**What to produce**: Print all of the data exactly as written.

[Dataset extract — start]

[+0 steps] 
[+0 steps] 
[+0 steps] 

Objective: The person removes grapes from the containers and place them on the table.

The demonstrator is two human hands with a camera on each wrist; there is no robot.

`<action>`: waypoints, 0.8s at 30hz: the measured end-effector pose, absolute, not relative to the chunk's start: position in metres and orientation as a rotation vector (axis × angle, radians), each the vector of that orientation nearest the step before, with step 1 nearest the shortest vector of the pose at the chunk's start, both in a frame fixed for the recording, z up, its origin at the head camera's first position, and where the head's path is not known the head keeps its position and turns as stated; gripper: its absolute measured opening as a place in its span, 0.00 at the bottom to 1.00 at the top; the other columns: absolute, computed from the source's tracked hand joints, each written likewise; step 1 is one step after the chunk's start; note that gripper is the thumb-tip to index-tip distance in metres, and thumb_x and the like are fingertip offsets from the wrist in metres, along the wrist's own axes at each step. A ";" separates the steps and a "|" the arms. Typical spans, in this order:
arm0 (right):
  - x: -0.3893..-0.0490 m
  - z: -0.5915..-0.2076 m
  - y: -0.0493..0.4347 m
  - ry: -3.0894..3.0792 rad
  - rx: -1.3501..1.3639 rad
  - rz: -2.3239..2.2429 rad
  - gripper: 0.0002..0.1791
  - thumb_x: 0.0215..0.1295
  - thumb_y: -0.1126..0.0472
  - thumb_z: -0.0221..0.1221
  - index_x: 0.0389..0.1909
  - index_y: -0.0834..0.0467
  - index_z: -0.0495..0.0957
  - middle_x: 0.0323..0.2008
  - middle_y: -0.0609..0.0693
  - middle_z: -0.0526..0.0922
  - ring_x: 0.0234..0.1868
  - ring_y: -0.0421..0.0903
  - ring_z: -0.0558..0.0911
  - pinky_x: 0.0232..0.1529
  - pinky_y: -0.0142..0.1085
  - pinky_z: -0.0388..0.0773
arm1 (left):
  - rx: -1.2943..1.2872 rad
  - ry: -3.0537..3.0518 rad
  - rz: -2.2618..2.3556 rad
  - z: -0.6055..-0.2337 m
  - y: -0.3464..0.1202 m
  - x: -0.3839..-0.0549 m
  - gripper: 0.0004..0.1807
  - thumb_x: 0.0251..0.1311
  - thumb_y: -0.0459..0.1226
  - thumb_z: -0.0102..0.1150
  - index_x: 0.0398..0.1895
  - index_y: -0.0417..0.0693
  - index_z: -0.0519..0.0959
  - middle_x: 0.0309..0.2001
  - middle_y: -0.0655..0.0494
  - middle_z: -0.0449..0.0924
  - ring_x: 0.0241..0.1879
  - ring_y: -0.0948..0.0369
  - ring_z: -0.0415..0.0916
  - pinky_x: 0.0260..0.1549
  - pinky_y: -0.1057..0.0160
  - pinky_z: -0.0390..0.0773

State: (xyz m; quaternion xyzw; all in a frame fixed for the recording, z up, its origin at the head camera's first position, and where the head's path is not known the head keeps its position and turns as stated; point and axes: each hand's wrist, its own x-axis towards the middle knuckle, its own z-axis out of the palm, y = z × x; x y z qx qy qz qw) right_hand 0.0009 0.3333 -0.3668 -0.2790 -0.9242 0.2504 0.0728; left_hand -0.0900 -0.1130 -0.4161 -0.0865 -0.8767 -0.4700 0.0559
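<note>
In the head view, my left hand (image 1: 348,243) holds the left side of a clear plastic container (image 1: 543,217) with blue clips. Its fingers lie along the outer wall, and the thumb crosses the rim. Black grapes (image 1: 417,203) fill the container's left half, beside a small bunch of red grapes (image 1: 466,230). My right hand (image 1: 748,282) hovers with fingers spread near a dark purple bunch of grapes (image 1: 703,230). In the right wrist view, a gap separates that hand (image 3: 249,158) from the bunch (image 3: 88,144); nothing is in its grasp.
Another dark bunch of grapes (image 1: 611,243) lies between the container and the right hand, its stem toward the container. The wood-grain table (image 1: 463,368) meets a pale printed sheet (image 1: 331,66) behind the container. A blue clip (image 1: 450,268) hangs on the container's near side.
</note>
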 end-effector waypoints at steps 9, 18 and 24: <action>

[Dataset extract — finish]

**Result below**:
[+0 steps] 
[+0 steps] 
[+0 steps] 

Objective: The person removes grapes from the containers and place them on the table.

The demonstrator is two human hands with a camera on each wrist; there is no robot.

`<action>`: waypoints, 0.8s at 30hz: the measured end-effector pose, absolute, not relative to the chunk's start: position in metres and orientation as a rotation vector (axis × angle, radians), each the vector of that orientation nearest the step before, with step 1 nearest the shortest vector of the pose at the chunk's start, both in a frame fixed for the recording, z up, its origin at the head camera's first position, and where the head's path is not known the head keeps its position and turns as stated; gripper: its absolute measured opening as a place in its span, 0.00 at the bottom to 1.00 at the top; the other columns: absolute, computed from the source's tracked hand joints, each written likewise; step 1 is one step after the chunk's start; note that gripper is the thumb-tip to index-tip distance in metres, and thumb_x and the like are fingertip offsets from the wrist in metres, along the wrist's own axes at each step. A ";" separates the steps and a "|" the arms. Typical spans, in this order:
arm0 (right):
  - x: -0.3893..-0.0490 m
  - z: -0.5915..-0.2076 m
  - y: -0.0493..0.4347 m
  - ry: -3.0894..3.0792 rad
  - rx: -1.3501..1.3639 rad
  - rz: -2.3239..2.2429 rad
  - gripper: 0.0002..0.1791
  - thumb_x: 0.0215..0.1295
  - thumb_y: -0.1126..0.0472
  - thumb_z: -0.0221..0.1221
  - index_x: 0.0389..0.1909
  - index_y: -0.0834..0.0467
  - index_z: -0.0495..0.0957
  - middle_x: 0.0323..0.2008
  - middle_y: -0.0609..0.0693
  - middle_z: -0.0526..0.0922
  - ring_x: 0.0234..0.1868
  - ring_y: -0.0421..0.0903
  - ring_z: -0.0558..0.0911
  - pinky_x: 0.0232..0.1529
  - pinky_y: -0.0142..0.1085
  - pinky_z: -0.0388..0.0773
arm1 (left):
  - rx: -1.2943..1.2872 rad
  - ry: -3.0537..3.0518 rad
  - rz: -2.2618..2.3556 rad
  - z: -0.6055..-0.2337 m
  - y: -0.3464..0.1202 m
  - x: -0.3839..-0.0549 m
  - gripper: 0.0004..0.1807
  - thumb_x: 0.0251..0.1311
  - thumb_y: -0.0459..0.1226
  - thumb_z: -0.0102..0.1150
  - index_x: 0.0398..0.1895
  - index_y: -0.0417..0.0693
  - index_z: -0.0519..0.0959
  - middle_x: 0.0309..0.2001
  - middle_y: -0.0655..0.0494
  - middle_z: -0.0449..0.0924
  - ring_x: 0.0241..0.1879
  - ring_y: -0.0948..0.0369
  - ring_z: -0.0415..0.0916
  - pinky_x: 0.0260..0.1549
  - pinky_y: -0.1057..0.0160
  - pinky_z: -0.0390..0.0773

State: (xyz m; quaternion xyzw; all in a frame fixed for the recording, z up, its origin at the head camera's first position, and where the head's path is not known the head keeps its position and turns as stated; point and axes: each hand's wrist, its own x-axis towards the middle knuckle, its own z-axis out of the palm, y = z × x; x y z qx qy qz qw) right_hand 0.0009 0.3333 -0.3668 -0.2790 -0.9242 0.2504 0.0728; left_hand -0.0900 -0.1130 -0.4161 -0.0865 -0.8767 -0.4700 0.0559
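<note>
In the head view, my left hand (image 1: 348,243) holds the left side of a clear plastic container (image 1: 543,217) with blue clips. Its fingers lie along the outer wall, and the thumb crosses the rim. Black grapes (image 1: 417,203) fill the container's left half, beside a small bunch of red grapes (image 1: 466,230). My right hand (image 1: 748,282) hovers with fingers spread near a dark purple bunch of grapes (image 1: 703,230). In the right wrist view, a gap separates that hand (image 3: 249,158) from the bunch (image 3: 88,144); nothing is in its grasp.
Another dark bunch of grapes (image 1: 611,243) lies between the container and the right hand, its stem toward the container. The wood-grain table (image 1: 463,368) meets a pale printed sheet (image 1: 331,66) behind the container. A blue clip (image 1: 450,268) hangs on the container's near side.
</note>
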 end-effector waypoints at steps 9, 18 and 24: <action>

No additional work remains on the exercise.